The accident occurred at 7:45 a. m. on December 4, 1967, on a public street in the middle of a block, not at an intersection of streets. It was a clear day. Sammie Wilson, the defendant, testified: He was driving a 1960 Chrysler, traveling east on a public street, at a speed of some 15 miles per hour. This street contained a black-top pavement without a center stripe. Wilson was going to pick up his mother-in-law and drive her to work. The automobile was owned by Sammie Wilson. The pedestrian, Mr. Smith, collided with his automobile. Wilson’s exact testimony is as follows:

Q. Well, all right. Your automobile did collide with Mr. Smith sometime ago last year or whenever you — you do remember that.
A. No, sir, he collided with my automobile.
Q. All right. All right. When did you first see or did you ever see the man that your car hit or that hit your car, whichever it was? You said, I believe, he hit your car. When did you first see the man?
A. To know it was a man ?
Q. Yes.
A. When he was laying on the pavement.
Q. Now, what part of your car collided with the object that you saw to be a man when he was laying on the street?
A. None.
Q. Your car didn’t ever—
A. He collided with my car.

The first time he saw Smith was after the accident, when Smith was on the pavement some four feet in front of his car, midway between the south edge of the black top and the center of the black top. When Smith came in contact with the right fender of Wilson’s car, Wilson heard a bump and a sound as of a metal object hitting his automobile. He saw something that appeared to be clothes, a jacket or something; “someone had ran into the side of my car.” After the accident, there were dents and scratches by which he could tell which part of his car had come in contact with the pedestrian, Smith. It was the right front fender near the radio antenna, not near the bumper of the car. There was one dent on top of the fender about three inches behind the front of the fender. At the time of the accident, Wilson’s car was on the black top. Upon the impact, he >applied his brakes and the skid marks on the pavement showed he was 18 inches from the right side of the pavement, which was the south side.
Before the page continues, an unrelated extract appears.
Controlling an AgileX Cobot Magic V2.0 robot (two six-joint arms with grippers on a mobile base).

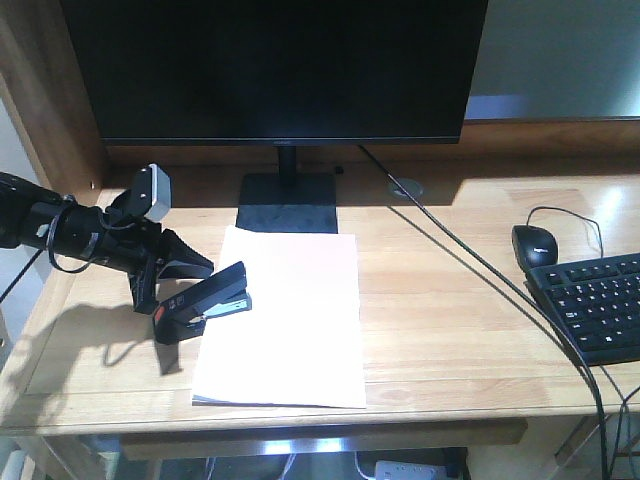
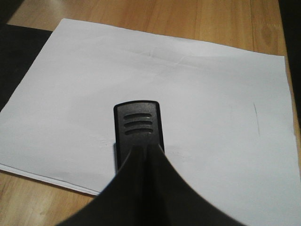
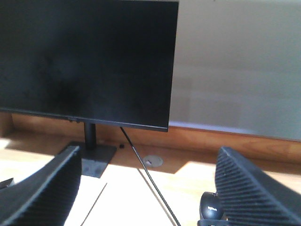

Hobson Bodie testified: He observed the accident from about a block away. “That he did not see the pedestrian, Ivy Smith; that the first thing he saw was the accident itself in a split secondthat the pedestrian was carrying a gun; that Bodie was headed east and, at the time he observed the accident, he was about half way between Highway 96 and Fourth Street; that the accident occurred about half way in the next block between Fourth and Third, when the south side of Wilson’s car was on the black top two to three feet from the south edge of the black top; that the impact occurred around the right front fender; that Sammie Wilson apparently jerked the car to the left and stopped about four or five feet from the edge of the black top; that he could not see whether the man was on the pavement or off the pavement at the time of impact; that he observed tire marks about four or five feet long left by the Wilson car from the point of impact to the place it stopped. (Emphasis ours.)

Thelma Busby testified: She was a daughter of Ivy Smith; that at the time of the accident, Ivy Smith was on his way from his home to her home; that he had planned to go hunting with her husband.

Neva Moulper testified, according to the narrative statement of facts: That shortly before the accident, she was parked at a service station getting gasoline; that she saw an old man walk by “in front of me” walking down the road with a gun; that she saw him walking along the edge of the road and watched him until she couldn’t see him any longer; that she pulled out and turned down the road he was walking down; that she saw Mr. Wilson’s car stopped; that Mr. Wilson came running from the front of his car and over to the window of her car and said, “Call an ambulance, I have hit a man;” that she left to get the ambulance.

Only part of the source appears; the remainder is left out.